1999 book by Kevin Coogan

Dreamer of the Day: Francis Parker Yockey and the Postwar Fascist International is a biography of Francis Parker Yockey and an exploration of postwar international fascism by American journalist Kevin Coogan. Coogan worked on the book for over ten years. The book was first published by the radical publisher Autonomedia in 1999. Dreamer of the Day was the only book of Coogan's published while he was alive. The foreword was written by esotericism scholar Nicholas Goodrick-Clarke.

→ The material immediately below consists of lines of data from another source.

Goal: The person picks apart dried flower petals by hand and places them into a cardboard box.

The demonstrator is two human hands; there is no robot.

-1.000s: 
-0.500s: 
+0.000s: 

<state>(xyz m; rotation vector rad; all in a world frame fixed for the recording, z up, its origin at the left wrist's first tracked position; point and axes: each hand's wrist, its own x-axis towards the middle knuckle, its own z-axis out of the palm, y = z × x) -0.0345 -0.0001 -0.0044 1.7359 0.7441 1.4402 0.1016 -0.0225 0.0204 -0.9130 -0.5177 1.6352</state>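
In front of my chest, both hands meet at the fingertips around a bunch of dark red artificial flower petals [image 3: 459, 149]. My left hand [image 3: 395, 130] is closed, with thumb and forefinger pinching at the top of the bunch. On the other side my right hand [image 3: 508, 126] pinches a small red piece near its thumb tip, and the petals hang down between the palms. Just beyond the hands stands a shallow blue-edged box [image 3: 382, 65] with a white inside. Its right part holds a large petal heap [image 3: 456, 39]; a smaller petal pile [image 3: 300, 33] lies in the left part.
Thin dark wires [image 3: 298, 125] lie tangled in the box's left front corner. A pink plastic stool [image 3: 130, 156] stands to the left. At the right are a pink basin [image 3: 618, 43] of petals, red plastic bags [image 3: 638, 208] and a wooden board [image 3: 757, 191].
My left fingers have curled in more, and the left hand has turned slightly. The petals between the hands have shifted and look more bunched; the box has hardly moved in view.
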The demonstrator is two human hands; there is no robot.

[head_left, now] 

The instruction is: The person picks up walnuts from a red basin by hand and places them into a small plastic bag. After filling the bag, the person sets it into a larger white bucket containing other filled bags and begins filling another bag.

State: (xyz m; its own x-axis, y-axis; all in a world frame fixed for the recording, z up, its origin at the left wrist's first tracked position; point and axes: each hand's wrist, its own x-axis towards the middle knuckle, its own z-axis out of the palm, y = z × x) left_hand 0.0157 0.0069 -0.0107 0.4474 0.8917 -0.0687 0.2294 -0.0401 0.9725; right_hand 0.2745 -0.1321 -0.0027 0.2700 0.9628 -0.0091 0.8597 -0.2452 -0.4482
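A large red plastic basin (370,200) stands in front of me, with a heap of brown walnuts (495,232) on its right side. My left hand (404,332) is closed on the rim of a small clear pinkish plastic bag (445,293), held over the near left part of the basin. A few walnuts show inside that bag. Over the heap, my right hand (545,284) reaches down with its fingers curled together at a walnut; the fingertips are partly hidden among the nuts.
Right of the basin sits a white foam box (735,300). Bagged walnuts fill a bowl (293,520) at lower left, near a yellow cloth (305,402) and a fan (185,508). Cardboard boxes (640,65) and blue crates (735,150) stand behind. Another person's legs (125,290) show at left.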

Yockey was an American fascist and the author of the book Imperium; a little-known figure in his time, his influence grew after his death when Willis Carto republished Imperium. During his life, he was extremely mysterious and used a variety of false names; his background was ill-known and shrouded in rumor. Coogan profiles him, traces his actual life and origins, and connects him to a variety of other fascist figures internationally. His legacy and influence due to Carto's promotion of Imperium are also considered.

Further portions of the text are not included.